Meltdown alone - reasonably rare I think - except with things like computers when they eat your work - this can be at least dangerous for the object (computer) which may find itself exiting via the window.
Meltdown near police - major issues.
It's possible to have a "safe" meltdown around people who know you and who know what to do - basically leave you alone until you calm down but I'd consider safety in those situations to be borderline.
So, my situation with my mother sounds from some of this almost like a "mini-meltdown", but I get the impression that it really refers to a complete loss of control.
It wasn't as if I had become completely non-responsive to the other person, and not completely out of control, just very upset, and it was one of those remarks that "was the last straw". The only overall similarity I see is that "last straw" trigger, and the desire to smash something because of the extreme feeling of conflict and frustration.

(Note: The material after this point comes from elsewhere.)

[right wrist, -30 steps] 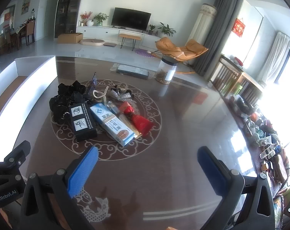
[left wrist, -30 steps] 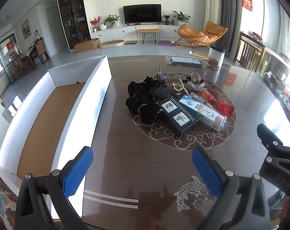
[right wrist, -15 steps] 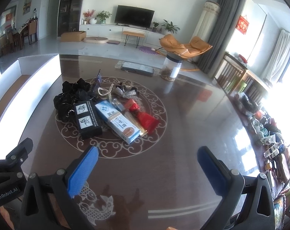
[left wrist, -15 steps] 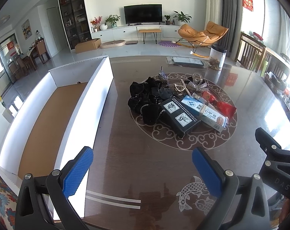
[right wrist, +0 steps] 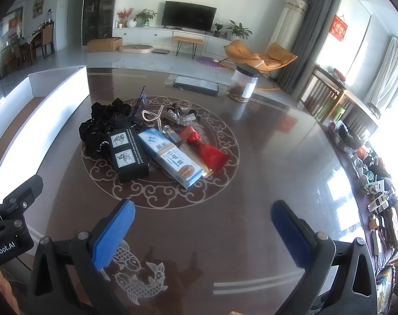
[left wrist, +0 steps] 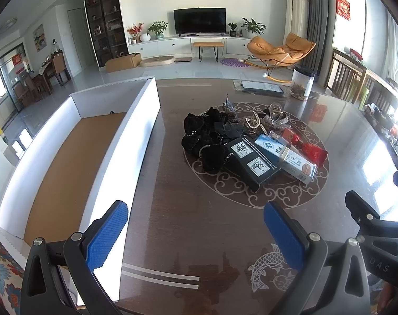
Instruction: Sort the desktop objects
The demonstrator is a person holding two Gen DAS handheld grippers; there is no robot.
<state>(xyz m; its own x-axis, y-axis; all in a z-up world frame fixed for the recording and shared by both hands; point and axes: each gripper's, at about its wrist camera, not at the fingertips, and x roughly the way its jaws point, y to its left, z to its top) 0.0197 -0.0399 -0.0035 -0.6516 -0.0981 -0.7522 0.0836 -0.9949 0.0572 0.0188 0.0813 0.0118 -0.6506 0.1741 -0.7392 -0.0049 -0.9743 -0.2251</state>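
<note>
The right hand-held gripper [right wrist: 202, 232] hangs wide apart above the table [right wrist: 264, 157], near the black box [right wrist: 128, 155].

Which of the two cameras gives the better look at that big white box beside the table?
The left wrist view. There the white box shows nearly whole: its white walls and its brown floor. The right wrist view catches only part of it at the left edge, mostly one bright white wall and a sliver of the floor.

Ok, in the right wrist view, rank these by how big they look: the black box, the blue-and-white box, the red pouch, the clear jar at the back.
1. Blue-and-white box
2. Black box, close to it, so that order is unsure
3. Red pouch
4. Clear jar, which looks about the pouch's size but stands farther away, so its true size may be greater
</note>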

Oh, yeah, I guess if most of your overload is from people, then that'd make sense.
Most of my overload is not from people, it's from various aspects of my environment, or also my attempts to do things that strain my ability to process information and comprehend information and stuff to the limit. (And this can include something like trying to juggle microwaving dinner and walking the dog and going to the bathroom, or simpler things like just one or two of those sometimes. Or, as the other person just before me described, a last straw situation where one little thing on a mountain of other little overloading things finally triggers it.)
So most of the time I am doing it alone, and most of the time that I am not alone, I am around people who are either trained in how to handle it, or who are my friends or family and know how to handle it because either they know me well or they're autistic themselves or both. But most of my meltdowns don't actually involve people, I can see if they did that would be a problem.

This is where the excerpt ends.